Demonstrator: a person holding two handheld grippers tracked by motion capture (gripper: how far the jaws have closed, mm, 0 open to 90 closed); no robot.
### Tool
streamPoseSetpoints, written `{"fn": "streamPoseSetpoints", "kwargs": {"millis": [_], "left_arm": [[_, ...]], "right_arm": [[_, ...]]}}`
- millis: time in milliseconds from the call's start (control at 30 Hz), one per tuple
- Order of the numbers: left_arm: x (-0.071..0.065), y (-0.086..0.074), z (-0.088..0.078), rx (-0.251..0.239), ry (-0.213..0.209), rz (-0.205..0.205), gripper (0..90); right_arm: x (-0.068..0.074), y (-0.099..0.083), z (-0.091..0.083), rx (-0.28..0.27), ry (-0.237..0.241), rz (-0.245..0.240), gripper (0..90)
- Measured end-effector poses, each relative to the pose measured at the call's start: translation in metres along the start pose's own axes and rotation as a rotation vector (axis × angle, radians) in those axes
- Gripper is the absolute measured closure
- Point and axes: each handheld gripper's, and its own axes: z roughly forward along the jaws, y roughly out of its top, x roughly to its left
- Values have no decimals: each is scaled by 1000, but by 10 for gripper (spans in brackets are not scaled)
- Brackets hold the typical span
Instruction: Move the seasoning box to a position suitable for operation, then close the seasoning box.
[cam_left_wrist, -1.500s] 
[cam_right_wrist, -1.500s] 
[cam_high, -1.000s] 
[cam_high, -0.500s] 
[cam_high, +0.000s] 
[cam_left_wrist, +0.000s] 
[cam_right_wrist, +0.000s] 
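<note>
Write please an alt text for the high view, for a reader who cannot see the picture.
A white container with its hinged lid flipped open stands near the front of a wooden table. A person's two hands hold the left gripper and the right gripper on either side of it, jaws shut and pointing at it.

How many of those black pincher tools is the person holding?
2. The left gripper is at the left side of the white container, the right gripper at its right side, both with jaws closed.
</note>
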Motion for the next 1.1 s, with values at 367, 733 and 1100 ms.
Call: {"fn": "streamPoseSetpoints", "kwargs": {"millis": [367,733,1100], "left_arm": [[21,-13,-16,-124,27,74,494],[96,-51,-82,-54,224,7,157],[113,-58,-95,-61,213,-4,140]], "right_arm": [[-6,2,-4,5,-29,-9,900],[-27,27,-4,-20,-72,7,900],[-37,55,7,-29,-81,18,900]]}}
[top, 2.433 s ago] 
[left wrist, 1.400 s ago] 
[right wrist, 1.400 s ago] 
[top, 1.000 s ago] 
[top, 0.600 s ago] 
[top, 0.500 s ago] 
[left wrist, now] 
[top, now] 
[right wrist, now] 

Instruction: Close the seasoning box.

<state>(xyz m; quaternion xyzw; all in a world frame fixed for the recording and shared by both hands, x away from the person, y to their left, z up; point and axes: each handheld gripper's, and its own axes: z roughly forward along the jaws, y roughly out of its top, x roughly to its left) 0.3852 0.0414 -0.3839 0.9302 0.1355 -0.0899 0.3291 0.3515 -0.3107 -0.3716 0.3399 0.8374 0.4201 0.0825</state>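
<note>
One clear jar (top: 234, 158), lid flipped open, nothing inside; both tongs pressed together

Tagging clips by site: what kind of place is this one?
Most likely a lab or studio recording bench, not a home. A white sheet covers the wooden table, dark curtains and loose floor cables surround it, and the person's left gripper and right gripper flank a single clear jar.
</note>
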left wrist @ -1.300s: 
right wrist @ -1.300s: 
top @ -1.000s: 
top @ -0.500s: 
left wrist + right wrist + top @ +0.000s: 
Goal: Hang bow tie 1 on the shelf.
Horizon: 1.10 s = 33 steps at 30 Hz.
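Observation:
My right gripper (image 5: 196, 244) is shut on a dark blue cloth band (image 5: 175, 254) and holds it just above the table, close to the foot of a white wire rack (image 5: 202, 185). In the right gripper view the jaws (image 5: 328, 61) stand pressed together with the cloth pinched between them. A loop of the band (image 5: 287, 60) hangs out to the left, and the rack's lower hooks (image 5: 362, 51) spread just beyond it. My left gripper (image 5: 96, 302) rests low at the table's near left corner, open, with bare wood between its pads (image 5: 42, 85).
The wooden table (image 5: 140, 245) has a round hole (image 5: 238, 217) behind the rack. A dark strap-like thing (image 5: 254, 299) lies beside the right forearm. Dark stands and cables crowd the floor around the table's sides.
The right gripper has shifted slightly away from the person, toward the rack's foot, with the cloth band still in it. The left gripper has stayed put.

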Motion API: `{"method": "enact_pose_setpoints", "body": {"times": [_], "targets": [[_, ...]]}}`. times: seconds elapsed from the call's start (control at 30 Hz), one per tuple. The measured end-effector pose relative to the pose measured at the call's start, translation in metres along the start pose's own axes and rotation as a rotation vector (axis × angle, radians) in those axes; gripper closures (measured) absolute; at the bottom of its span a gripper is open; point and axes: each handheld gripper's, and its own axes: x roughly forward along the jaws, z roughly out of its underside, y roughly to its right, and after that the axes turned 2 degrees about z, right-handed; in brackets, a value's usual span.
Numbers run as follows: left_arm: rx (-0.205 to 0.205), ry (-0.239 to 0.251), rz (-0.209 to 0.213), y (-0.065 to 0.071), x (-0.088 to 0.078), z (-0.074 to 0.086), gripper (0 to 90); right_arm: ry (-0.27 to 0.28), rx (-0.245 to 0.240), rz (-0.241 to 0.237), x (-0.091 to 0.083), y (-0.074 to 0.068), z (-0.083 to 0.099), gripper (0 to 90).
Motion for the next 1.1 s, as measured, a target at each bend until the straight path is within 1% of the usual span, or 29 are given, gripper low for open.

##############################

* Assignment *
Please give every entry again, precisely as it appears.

* Answer below *
Demonstrator: a person holding two handheld grippers tracked by motion capture (gripper: how far the jaws have closed, mm, 0 open to 90 closed); no robot.
### Tool
streamPoseSetpoints, written `{"fn": "streamPoseSetpoints", "kwargs": {"millis": [_], "left_arm": [[_, ...]], "right_arm": [[_, ...]]}}`
- millis: time in milliseconds from the call's start (control at 30 Hz), one per tuple
- Order of the numbers: left_arm: x (-0.071..0.065), y (-0.086..0.074), z (-0.088..0.078), rx (-0.251..0.239), ry (-0.213..0.209), rz (-0.205..0.205), gripper (0..90); right_arm: x (-0.068..0.074), y (-0.099..0.083), z (-0.091..0.083), rx (-0.28..0.27), ry (-0.237..0.241), rz (-0.245..0.240), gripper (0..90)
- Measured end-effector poses, each relative to the pose measured at the call's start: translation in metres along the start pose's own axes and rotation as a rotation vector (axis × angle, radians) in those axes
- Gripper is the absolute measured closure
- Point and axes: each handheld gripper's, and its own axes: z roughly forward along the jaws, y roughly out of its top, x roughly to its left
- Values have no decimals: each is scaled by 1000, but by 10 for gripper (spans in brackets are not scaled)
- Brackets hold the typical span
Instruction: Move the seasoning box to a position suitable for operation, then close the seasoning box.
[cam_left_wrist, -1.500s] 
[cam_right_wrist, -1.500s] 
[cam_high, -1.000s] 
[cam_high, -0.500s] 
[cam_high, +0.000s] 
[cam_left_wrist, +0.000s] 
[cam_right_wrist, +0.000s] 
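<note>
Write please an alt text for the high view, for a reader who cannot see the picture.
A white container with its hinged lid flipped open stands near the front of a wooden table. A person's two hands hold the left gripper and the right gripper on either side of it, jaws shut and pointing at it.

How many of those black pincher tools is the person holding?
2. The left gripper is at the left side of the white container, the right gripper at its right side, both with jaws closed.
</note>
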Motion for the next 1.1 s, with values at 367, 733 and 1100 ms.
Call: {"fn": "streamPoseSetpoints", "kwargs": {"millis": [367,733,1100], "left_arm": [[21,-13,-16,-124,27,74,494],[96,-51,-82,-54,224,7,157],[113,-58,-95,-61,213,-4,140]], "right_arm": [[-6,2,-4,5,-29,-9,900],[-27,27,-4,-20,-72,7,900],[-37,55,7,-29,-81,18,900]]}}
[top, 2.433 s ago] 
[left wrist, 1.400 s ago] 
[right wrist, 1.400 s ago] 
[top, 1.000 s ago] 
[top, 0.600 s ago] 
[top, 0.500 s ago] 
[left wrist, now] 
[top, now] 
[right wrist, now] 

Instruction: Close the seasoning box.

<state>(xyz m; quaternion xyzw; all in a world frame fixed for the recording and shared by both hands, x away from the person, y to their left, z up; point and axes: each handheld gripper's, and its own axes: z roughly forward along the jaws, y roughly out of its top, x roughly to its left) 0.3852 0.0414 -0.3839 0.9302 0.1355 -0.0899 0.3291 0.3515 -0.3107 -0.3716 0.3399 0.8374 0.4201 0.0825</state>
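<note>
One clear jar (top: 234, 158), lid flipped open, nothing inside; both tongs pressed together

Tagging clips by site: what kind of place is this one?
Most likely a lab or studio recording bench, not a home. A white sheet covers the wooden table, dark curtains and loose floor cables surround it, and the person's left gripper and right gripper flank a single clear jar.
</note>
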left wrist @ -1.300s: 
right wrist @ -1.300s: 
top @ -1.000s: 
top @ -0.500s: 
left wrist + right wrist + top @ +0.000s: 
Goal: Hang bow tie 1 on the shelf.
Horizon: 1.10 s = 33 steps at 30 Hz.
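Observation:
My right gripper (image 5: 196, 244) is shut on a dark blue cloth band (image 5: 175, 254) and holds it just above the table, close to the foot of a white wire rack (image 5: 202, 185). In the right gripper view the jaws (image 5: 328, 61) stand pressed together with the cloth pinched between them. A loop of the band (image 5: 287, 60) hangs out to the left, and the rack's lower hooks (image 5: 362, 51) spread just beyond it. My left gripper (image 5: 96, 302) rests low at the table's near left corner, open, with bare wood between its pads (image 5: 42, 85).
The wooden table (image 5: 140, 245) has a round hole (image 5: 238, 217) behind the rack. A dark strap-like thing (image 5: 254, 299) lies beside the right forearm. Dark stands and cables crowd the floor around the table's sides.
The right gripper has shifted slightly away from the person, toward the rack's foot, with the cloth band still in it. The left gripper has stayed put.
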
Motion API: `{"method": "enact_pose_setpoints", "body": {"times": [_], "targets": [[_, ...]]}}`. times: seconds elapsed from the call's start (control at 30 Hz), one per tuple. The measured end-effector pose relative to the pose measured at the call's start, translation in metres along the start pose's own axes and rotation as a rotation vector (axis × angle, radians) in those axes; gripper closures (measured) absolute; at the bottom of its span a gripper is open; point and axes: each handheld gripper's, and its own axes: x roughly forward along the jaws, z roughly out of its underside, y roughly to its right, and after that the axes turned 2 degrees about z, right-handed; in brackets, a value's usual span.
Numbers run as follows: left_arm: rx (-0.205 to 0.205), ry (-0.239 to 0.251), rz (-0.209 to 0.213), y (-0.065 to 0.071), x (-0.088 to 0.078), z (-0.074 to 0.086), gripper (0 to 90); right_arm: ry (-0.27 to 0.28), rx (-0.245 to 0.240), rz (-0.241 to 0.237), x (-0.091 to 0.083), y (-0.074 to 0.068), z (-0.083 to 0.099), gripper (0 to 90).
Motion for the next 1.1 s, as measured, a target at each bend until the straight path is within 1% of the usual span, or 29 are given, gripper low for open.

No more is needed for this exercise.